There have been sporadic reports throughout the country of Obama signs vandalized with swastikas, windows smashed at local Obama campaign offices and racist pamphlets dropped on doorsteps. Overt and thinly veiled racist comments about Mr. Obama have been caught on camera at rallies, and a Republican women’s group in California — the Chaffey Community Republican Women, Federated — has made headlines for a flier that showed Mr. Obama’s face on a faux food stamp that also included watermelon and fried chicken.

But party officials and organizations that monitor hate groups, always concerned about the specter of violence, report far less activity from the more traditional sources of open racism late in the race than they had expected.

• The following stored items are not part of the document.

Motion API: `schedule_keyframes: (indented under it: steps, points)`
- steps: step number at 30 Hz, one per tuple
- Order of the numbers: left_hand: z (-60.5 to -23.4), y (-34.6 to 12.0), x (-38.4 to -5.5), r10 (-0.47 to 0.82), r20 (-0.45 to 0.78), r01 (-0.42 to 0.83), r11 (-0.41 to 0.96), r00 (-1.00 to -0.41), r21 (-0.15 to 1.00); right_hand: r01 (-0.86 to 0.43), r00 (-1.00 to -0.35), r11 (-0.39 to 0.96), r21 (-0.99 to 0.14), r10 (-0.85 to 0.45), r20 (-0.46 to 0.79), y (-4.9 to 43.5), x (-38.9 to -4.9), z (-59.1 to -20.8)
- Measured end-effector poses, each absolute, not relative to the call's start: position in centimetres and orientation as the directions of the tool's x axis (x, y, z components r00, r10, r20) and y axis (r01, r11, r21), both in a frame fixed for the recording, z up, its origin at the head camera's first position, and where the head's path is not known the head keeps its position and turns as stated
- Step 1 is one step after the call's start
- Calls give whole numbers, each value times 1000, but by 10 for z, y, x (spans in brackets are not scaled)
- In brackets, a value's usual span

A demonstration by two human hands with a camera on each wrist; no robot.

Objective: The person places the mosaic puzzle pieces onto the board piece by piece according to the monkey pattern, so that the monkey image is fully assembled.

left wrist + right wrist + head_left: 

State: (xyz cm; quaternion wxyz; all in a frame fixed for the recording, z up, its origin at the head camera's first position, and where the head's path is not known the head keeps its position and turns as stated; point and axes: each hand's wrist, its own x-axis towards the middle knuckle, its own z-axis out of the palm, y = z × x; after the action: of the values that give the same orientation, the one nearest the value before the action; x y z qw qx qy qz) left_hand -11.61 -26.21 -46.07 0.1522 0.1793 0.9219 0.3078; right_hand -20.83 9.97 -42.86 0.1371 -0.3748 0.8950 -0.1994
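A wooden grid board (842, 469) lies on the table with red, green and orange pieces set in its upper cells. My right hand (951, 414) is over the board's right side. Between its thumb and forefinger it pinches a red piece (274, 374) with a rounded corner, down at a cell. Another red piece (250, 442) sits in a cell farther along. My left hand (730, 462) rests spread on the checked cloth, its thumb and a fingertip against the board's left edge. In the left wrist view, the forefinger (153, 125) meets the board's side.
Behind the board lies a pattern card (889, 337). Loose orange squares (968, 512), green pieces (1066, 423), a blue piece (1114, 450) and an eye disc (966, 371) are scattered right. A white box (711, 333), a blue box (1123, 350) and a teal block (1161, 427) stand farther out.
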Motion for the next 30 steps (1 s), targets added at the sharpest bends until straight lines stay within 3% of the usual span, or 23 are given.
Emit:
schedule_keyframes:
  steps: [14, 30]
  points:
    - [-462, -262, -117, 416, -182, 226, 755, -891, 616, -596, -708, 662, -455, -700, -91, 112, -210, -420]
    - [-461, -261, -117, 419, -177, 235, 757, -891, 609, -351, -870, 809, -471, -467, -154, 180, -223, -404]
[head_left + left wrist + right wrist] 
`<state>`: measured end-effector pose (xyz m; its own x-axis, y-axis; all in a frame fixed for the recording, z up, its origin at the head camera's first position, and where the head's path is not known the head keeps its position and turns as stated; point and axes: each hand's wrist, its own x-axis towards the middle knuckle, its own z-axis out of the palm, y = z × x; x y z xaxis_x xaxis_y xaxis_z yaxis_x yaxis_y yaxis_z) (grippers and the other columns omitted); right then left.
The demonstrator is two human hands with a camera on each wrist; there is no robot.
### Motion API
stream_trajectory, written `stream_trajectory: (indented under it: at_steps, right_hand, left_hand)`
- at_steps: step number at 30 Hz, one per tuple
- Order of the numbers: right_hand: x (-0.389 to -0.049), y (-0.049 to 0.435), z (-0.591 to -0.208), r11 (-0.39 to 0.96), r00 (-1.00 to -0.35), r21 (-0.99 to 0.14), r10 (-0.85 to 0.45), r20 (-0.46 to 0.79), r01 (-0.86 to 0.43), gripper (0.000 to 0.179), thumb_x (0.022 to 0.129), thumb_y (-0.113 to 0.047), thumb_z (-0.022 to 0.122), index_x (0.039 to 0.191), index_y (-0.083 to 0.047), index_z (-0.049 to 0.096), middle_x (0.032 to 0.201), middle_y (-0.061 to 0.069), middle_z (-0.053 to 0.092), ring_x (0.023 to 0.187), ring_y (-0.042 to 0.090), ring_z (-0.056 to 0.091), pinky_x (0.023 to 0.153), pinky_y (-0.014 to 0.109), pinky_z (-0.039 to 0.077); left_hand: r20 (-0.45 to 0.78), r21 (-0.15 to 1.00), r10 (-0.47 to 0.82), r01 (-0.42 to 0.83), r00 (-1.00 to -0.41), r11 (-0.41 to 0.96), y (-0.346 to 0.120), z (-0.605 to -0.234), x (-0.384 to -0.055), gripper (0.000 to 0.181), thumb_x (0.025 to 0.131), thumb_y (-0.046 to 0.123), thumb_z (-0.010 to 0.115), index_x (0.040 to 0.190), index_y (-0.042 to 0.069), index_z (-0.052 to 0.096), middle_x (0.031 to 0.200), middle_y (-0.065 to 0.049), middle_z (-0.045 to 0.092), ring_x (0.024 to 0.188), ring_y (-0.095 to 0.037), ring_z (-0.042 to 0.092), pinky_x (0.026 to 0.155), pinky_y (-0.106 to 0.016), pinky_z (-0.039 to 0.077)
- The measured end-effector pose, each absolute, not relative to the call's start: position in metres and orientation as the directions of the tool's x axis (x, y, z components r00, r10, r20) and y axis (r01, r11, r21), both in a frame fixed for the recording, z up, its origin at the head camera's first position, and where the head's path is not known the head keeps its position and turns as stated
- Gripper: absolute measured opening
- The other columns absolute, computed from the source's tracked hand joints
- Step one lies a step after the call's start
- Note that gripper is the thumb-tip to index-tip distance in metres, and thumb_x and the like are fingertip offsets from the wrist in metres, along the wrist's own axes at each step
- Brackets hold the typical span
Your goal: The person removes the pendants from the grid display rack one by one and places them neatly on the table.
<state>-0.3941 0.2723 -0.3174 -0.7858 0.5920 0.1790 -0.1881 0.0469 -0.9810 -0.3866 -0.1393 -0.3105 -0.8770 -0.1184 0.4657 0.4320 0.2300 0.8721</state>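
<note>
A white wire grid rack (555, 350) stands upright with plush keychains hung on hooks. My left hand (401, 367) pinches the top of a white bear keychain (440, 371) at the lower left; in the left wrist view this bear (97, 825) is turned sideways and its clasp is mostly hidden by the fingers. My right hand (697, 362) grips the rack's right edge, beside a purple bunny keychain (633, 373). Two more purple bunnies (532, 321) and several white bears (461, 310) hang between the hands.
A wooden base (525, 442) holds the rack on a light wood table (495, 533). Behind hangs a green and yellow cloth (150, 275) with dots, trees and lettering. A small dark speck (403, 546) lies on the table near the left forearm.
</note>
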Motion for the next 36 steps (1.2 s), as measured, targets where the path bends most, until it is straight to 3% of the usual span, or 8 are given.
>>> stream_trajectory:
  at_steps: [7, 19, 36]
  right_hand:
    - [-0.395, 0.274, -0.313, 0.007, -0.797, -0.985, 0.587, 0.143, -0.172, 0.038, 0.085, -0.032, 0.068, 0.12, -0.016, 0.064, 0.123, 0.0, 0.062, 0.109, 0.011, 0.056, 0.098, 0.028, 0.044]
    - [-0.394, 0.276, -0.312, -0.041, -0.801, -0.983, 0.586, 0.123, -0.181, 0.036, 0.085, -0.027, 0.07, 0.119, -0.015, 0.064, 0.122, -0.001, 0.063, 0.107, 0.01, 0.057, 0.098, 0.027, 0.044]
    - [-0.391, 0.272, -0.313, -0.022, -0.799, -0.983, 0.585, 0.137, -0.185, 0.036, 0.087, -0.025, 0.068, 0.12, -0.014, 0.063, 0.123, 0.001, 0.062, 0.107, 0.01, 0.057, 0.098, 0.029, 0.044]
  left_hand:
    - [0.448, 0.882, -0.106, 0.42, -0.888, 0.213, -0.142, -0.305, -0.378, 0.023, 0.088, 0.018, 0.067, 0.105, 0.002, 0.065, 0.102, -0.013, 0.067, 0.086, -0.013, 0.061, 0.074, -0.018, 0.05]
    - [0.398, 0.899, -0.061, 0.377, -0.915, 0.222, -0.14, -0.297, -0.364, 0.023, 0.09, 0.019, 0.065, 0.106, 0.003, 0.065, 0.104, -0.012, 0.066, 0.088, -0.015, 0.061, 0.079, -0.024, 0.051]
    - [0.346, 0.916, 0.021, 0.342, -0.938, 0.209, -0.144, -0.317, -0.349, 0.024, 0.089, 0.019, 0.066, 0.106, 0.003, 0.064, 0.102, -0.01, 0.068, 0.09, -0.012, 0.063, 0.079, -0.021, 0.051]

“What we really haven’t seen is white supremacists really rallying over an Obama presidency,” said Mark Potok, the director of intelligence at the Southern Poverty Law Center, which tracks hate groups. “Hate groups are in a more or less stunned position right now; they haven’t been able to figure out how to proceed just yet.”
...

White supremacist leaders, while threatening some political action before Nov. 4, similarly attribute their relative lack of activity this year to demographic and societal changes they cannot stop. But they also point to a Republican candidate, Senator John McCain, whose liberal immigration views and staunch support for Israel are against everything they stand for.

On top of that, the leadership is plagued by scandal and infighting in the absence of a unifying group like the Ku Klux Klan, which is no longer pre-eminent even among open racists, or figures like the former K.K.K. leader David Duke, whose power waned after he was convicted on fraud charges early this decade. (Mr. Duke has, in fact, written positively about the prospect of Mr. Obama’s being elected, though arguing it would stir a white backlash and “result in a dramatic increase in our ranks.”)

“There’s a real problem,” Mr. White said in the interview last month, “in what’s called the ‘white movement.’ One, there’s a lot of people who are just mentally ill, and we deal with those a lot. No. 2, there are people who have serious sexual problems.”


It continues, but those two problems - well, absolutely. Saying any more would be, um, gilding the lily.